* What you should do *
Set down the full listing that follows, word for word.

* Collected material *
--- START ---
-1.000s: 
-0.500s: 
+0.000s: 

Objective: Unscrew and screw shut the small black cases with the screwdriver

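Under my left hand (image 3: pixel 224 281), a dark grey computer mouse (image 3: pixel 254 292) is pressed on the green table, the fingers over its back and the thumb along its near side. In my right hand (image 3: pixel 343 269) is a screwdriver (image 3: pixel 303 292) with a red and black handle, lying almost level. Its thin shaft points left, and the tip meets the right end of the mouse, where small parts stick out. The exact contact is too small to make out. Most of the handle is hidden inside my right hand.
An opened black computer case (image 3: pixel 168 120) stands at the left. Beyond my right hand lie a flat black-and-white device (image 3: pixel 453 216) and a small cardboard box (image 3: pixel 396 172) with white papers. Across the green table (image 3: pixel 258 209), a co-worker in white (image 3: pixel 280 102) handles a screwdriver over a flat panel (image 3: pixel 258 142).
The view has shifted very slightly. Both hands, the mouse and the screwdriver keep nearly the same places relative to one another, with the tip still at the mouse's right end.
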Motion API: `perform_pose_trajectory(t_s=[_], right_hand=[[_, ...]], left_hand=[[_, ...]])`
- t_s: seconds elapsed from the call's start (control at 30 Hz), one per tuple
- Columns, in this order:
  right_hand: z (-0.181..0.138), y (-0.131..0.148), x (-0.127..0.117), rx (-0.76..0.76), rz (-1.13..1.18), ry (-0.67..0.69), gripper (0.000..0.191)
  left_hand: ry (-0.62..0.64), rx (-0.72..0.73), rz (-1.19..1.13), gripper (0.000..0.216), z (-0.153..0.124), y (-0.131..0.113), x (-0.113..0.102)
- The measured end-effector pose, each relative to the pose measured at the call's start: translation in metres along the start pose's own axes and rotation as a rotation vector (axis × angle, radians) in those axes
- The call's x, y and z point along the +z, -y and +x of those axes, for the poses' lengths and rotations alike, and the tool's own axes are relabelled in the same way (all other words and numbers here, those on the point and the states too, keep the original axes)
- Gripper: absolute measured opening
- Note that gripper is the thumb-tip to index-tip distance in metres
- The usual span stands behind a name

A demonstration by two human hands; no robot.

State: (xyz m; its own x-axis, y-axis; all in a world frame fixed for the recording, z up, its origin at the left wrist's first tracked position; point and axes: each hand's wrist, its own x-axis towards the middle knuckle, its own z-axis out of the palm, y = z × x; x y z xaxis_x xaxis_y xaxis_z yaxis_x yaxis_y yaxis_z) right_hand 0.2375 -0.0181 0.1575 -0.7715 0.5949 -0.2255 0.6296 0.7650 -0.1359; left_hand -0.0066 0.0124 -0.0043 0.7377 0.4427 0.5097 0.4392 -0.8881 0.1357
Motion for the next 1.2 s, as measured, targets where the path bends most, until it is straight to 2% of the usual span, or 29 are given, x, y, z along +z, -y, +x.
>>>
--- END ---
* Result *
-1.000s: 
-0.500s: 
+0.000s: 

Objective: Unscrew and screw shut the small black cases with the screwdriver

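Under my left hand (image 3: pixel 224 281), a dark grey computer mouse (image 3: pixel 254 292) is pressed on the green table, the fingers over its back and the thumb along its near side. In my right hand (image 3: pixel 343 269) is a screwdriver (image 3: pixel 303 292) with a red and black handle, lying almost level. Its thin shaft points left, and the tip meets the right end of the mouse, where small parts stick out. The exact contact is too small to make out. Most of the handle is hidden inside my right hand.
An opened black computer case (image 3: pixel 168 120) stands at the left. Beyond my right hand lie a flat black-and-white device (image 3: pixel 453 216) and a small cardboard box (image 3: pixel 396 172) with white papers. Across the green table (image 3: pixel 258 209), a co-worker in white (image 3: pixel 280 102) handles a screwdriver over a flat panel (image 3: pixel 258 142).
The view has shifted very slightly. Both hands, the mouse and the screwdriver keep nearly the same places relative to one another, with the tip still at the mouse's right end.
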Motion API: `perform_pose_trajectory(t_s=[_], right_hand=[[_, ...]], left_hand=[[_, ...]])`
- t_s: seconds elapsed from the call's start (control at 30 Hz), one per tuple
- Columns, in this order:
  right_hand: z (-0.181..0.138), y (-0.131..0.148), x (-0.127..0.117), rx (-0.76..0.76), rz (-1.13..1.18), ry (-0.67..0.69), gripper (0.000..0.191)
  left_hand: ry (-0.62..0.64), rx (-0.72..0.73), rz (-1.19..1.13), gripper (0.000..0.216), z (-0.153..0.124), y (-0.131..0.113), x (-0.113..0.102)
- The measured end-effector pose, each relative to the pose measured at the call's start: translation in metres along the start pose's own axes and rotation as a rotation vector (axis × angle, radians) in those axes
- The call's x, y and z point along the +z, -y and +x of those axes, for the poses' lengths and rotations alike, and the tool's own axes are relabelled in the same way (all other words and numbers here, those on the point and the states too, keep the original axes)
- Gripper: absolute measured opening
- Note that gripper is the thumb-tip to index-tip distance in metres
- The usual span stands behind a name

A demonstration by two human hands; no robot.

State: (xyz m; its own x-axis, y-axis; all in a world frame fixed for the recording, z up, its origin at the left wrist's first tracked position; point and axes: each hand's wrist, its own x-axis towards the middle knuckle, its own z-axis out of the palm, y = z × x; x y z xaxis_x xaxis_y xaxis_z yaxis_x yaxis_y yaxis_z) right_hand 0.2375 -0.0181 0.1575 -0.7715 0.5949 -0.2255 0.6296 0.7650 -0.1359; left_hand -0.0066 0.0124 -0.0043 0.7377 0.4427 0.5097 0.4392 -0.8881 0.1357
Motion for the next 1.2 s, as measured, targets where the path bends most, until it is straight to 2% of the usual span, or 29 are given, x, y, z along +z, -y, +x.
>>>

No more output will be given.